Exercise goal: Word for word, please restate the line that contains "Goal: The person" and all lines after it through the end of the material, minus the pictures.

Start of The data

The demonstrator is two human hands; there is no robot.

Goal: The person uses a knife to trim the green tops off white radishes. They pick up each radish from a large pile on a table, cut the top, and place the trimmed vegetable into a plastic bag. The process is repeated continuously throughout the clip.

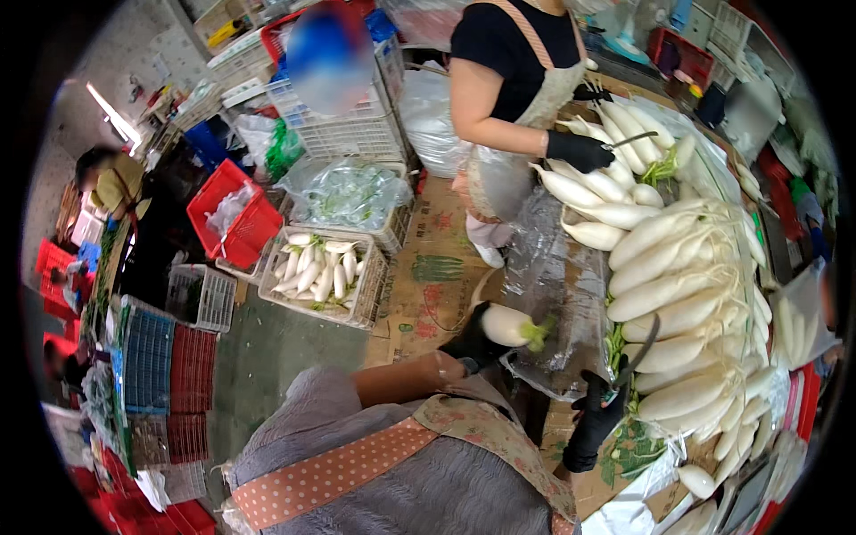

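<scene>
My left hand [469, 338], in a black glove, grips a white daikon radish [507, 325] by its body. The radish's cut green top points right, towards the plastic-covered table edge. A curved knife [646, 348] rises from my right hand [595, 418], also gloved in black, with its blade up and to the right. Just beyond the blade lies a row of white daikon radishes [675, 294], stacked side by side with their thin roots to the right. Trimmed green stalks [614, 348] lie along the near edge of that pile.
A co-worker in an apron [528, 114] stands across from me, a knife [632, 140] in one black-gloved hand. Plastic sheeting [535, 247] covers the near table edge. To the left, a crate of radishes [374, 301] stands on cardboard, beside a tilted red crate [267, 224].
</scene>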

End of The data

Exercise output:
Goal: The person uses a knife to trim the green tops off white radishes. They pick up each radish from a large pile on a table, cut the top, and place the trimmed vegetable into a plastic bag. The process is repeated continuously throughout the clip.


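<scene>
My left hand [469, 338], in a black glove, grips a white daikon radish [507, 325] by its body. The radish's cut green top points right, towards the plastic-covered table edge. A curved knife [646, 348] rises from my right hand [595, 418], also gloved in black, with its blade up and to the right. Just beyond the blade lies a row of white daikon radishes [675, 294], stacked side by side with their thin roots to the right. Trimmed green stalks [614, 348] lie along the near edge of that pile.
A co-worker in an apron [528, 114] stands across from me, a knife [632, 140] in one black-gloved hand. Plastic sheeting [535, 247] covers the near table edge. To the left, a crate of radishes [374, 301] stands on cardboard, beside a tilted red crate [267, 224].
</scene>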

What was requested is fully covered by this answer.